Saturday, September 9, 2017

From Stims to Transfer

Guys. I’m trying really hard to keep my mind busy. Can you tell by the cover picture? Why not design a movie poster themed picture?
(Please no jokes on the poor quality – Steve is the tech savvy one in the relationship) But it kept me occupied for a good half hour.

Back to the subject at hand. O-M-G. Those two little circular blobs inside that heart (and currently inside my uterus) are our two ‘Little Test Tubes’. Can you believe it? I still can’t.

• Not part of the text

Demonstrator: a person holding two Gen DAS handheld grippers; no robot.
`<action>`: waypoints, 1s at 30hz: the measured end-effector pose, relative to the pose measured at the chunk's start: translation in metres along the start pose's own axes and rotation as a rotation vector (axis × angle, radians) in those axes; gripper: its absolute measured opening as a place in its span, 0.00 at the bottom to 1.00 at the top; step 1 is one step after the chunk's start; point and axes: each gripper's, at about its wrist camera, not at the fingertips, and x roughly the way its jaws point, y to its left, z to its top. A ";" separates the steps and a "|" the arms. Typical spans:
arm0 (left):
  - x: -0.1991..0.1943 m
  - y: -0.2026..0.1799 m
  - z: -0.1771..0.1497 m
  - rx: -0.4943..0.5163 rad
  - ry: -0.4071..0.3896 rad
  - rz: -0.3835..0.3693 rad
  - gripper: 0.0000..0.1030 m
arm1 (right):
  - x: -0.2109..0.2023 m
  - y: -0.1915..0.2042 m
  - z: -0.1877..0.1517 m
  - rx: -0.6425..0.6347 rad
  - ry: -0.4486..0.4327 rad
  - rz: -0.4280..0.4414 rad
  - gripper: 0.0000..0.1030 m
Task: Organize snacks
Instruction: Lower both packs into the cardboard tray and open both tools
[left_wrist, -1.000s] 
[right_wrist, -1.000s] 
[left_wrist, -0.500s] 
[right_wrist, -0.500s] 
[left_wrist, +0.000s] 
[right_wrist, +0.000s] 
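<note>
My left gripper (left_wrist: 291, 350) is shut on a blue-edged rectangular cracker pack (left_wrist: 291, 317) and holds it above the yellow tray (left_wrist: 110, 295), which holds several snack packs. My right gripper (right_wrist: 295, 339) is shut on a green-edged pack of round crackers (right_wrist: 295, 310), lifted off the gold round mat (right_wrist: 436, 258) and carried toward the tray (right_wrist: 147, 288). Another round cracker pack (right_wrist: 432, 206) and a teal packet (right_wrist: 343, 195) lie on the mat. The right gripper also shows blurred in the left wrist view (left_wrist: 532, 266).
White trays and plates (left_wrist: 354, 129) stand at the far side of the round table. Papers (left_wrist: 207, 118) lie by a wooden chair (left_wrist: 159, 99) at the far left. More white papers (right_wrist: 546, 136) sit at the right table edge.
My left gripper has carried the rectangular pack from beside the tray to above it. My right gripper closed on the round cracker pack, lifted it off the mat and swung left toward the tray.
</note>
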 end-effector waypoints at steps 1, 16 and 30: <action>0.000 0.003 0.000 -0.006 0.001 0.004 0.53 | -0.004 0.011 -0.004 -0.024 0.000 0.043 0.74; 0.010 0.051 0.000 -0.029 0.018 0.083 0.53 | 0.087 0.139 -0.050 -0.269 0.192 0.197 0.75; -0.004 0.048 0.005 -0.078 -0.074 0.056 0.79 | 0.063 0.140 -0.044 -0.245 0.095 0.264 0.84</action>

These past three years have been such a wild journey and I can’t believe we have made it this far.

It was a whirlwind week, but I thought I would take a look back and give you an honest take on what the past week was really like for Steve and me.

Thursday, August 31, 2017

IVF Cycle: Week 1

It’s been seven days since we began our “official” IVF treatment. I’ve been sitting here trying to come up with some kind of funny, witty, poignant opening, but honestly, I can’t think of anything.

I. Am. Exhausted.

You know, you can read all the books and follow all the blogs and ask everyone who has come before you what to expect, but I’ve come to realize fertility treatment is one of those things where you just don’t know until you’re experiencing it.

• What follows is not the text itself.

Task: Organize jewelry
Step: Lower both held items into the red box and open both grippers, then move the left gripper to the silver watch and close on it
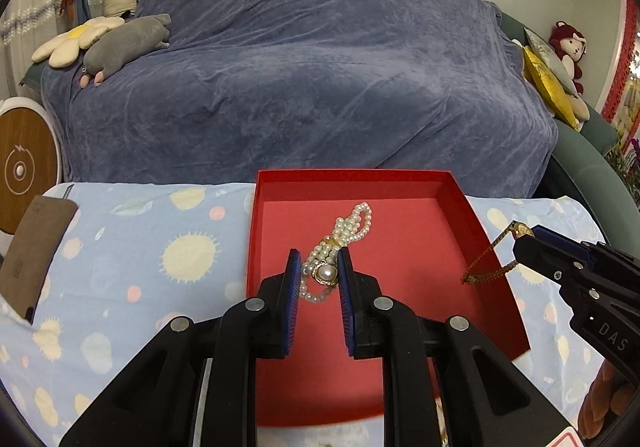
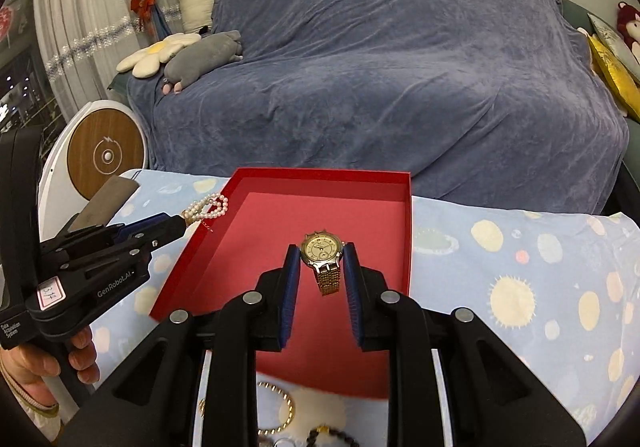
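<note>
- Pearl bracelet [image 1: 338,247] sits pinched between the left tool's [image 1: 319,275] blue pads, hanging above the red box [image 1: 472,215].
- Gold watch [image 2: 324,261] sits clamped between the right tool's [image 2: 320,271] pads, its band dangling over the same box.
- Beneath the box, a blue patterned cloth covers the table [image 1: 140,247].
- More bracelets [image 2: 280,407] lie on the cloth below the right tool.

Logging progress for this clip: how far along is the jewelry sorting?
Nothing visibly lies in the red box yet. In hand: left tool grips the pearl strand, right tool the gold watch. Left: placing both, plus beaded bracelets on the cloth.
</note>
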Motion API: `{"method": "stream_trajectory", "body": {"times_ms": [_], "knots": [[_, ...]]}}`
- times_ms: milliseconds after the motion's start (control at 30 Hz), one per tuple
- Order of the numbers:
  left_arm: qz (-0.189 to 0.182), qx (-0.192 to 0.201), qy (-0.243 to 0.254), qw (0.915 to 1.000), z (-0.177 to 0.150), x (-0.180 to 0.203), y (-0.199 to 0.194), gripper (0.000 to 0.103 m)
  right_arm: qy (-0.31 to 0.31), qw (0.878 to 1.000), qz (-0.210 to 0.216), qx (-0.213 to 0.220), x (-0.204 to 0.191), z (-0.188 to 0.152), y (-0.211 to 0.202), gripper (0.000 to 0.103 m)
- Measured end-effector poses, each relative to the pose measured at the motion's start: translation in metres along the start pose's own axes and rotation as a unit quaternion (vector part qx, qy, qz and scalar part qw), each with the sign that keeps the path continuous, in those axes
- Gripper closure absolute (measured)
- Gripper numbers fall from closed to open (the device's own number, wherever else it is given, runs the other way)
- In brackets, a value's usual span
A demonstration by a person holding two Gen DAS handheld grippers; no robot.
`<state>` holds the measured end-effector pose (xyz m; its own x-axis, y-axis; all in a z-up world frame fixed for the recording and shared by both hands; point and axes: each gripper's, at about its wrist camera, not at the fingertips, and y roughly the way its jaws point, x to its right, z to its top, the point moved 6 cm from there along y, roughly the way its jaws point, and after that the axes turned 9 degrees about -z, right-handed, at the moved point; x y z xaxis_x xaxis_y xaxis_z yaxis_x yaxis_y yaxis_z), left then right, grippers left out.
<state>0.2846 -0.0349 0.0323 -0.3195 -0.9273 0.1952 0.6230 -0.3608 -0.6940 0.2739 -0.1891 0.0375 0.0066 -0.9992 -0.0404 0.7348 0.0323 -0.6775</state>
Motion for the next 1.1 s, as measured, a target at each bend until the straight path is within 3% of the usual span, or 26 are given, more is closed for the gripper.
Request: {"method": "stream_trajectory", "body": {"times_ms": [267,400,467,567,600,633,700,867,1100], "knots": [[0.013,-0.029,-0.011,0.9994,0.031,-0.018,0.075,0.088,-0.005,0.998,-0.022,-0.055,0.014,0.024,0.087,0.082],[0.025,-0.040,-0.012,0.9988,0.036,-0.025,0.094,0.087,-0.012,0.997,-0.031,-0.074,0.018,0.026,0.110,0.081],[0.030,-0.037,-0.014,0.9988,0.038,-0.025,0.097,0.082,-0.015,0.997,-0.038,-0.070,0.018,0.028,0.113,0.081],[0.038,-0.033,-0.017,0.9986,0.038,-0.026,0.095,0.065,-0.011,0.998,-0.036,-0.048,0.019,0.030,0.103,0.079],[0.042,-0.028,-0.017,0.9986,0.039,-0.026,0.092,0.056,-0.008,0.999,-0.035,-0.038,0.020,0.031,0.095,0.072],[0.043,-0.021,-0.016,0.9987,0.038,-0.025,0.086,0.053,-0.004,0.999,-0.033,-0.030,0.022,0.030,0.087,0.064],[0.043,-0.014,-0.009,0.9989,0.035,-0.022,0.074,0.045,0.004,1.000,-0.021,-0.018,0.024,0.027,0.067,0.062],[0.032,0.000,-0.009,0.9995,0.016,-0.015,0.026,0.043,0.012,1.000,-0.007,-0.002,0.029,0.006,0.007,0.061],[0.034,0.010,0.000,0.9994,-0.035,-0.002,-0.045,0.042,0.000,1.000,-0.011,0.005,0.020,-0.056,-0.070,0.058]]}}
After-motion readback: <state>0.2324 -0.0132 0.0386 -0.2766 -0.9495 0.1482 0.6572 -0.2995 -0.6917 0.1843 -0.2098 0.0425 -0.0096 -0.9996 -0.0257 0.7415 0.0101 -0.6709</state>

Don’t get me wrong – I am still thrilled and excited to the very core that we are finally doing this and the knowledge that I will soon be PREGNANT (God and science willing) carries me through. I just didn’t think it would be this tough. I thought my excitement would make it all so easy. But IVF is hardcore. You put your body through a LOT in a pretty short span of time.

My attitude for the past week has pretty much been, “I’ll do what I have to do and I will not complain.” What cause do I have to complain, knowing what a gift we have been given to try and become parents?

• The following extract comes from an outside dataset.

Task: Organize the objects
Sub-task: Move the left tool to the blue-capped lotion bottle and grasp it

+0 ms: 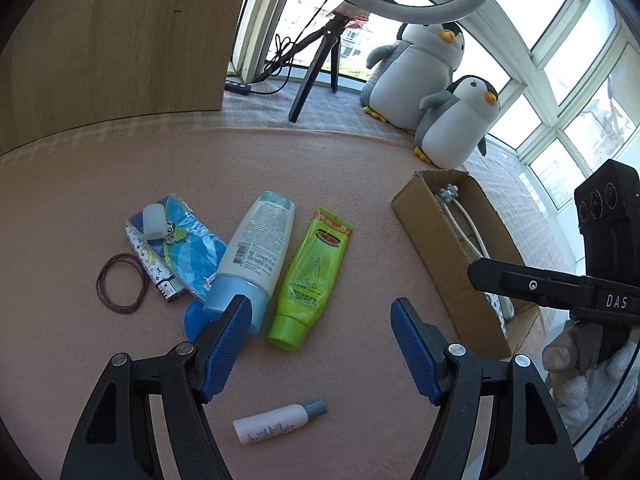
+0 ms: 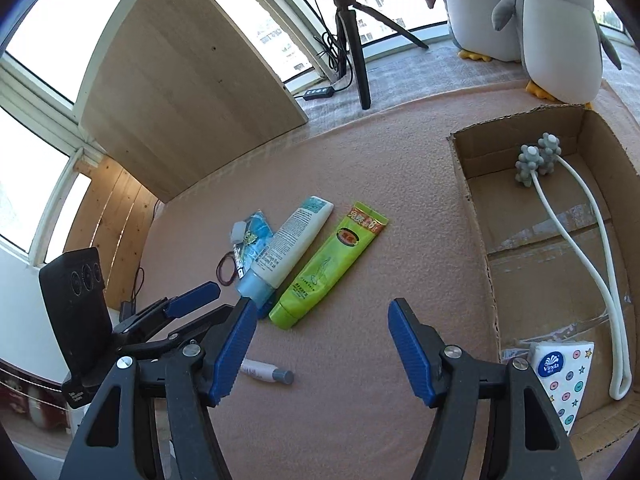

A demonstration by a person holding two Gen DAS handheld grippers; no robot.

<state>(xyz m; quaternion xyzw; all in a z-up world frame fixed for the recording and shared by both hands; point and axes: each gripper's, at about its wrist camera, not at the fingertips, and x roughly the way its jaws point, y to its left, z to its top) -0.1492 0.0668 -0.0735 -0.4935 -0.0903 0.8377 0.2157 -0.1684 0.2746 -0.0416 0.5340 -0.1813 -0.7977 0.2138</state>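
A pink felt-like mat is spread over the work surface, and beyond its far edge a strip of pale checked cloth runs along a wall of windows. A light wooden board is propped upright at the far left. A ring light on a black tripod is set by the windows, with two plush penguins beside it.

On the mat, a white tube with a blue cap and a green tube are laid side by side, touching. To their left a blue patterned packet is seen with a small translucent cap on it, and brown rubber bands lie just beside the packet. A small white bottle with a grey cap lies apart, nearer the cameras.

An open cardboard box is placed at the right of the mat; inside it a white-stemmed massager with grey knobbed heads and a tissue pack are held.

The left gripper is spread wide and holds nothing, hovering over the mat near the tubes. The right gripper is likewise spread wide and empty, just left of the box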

But sometimes – I want to complain. Again, not because I’m ungrateful or unhappy, just because some parts of this journey suck. Point blank, it sucks out loud.  

I’m tired. My stomach is bruised and battered and sore from multiple daily shots. I have permanent sticky spots on my arm from the bandages after bloodwork every other day. I feel vulnerable every morning that I have to go to an ultrasound and let someone jam a probe into me.

And you know what? It’s okay to feel this way. It’s human. I’m human. I think you would have to be a robot or some kind of sociopath to not feel something going through this.
Because no matter how I feel right now, there’s something inside me that makes it all worthwhile: Hope.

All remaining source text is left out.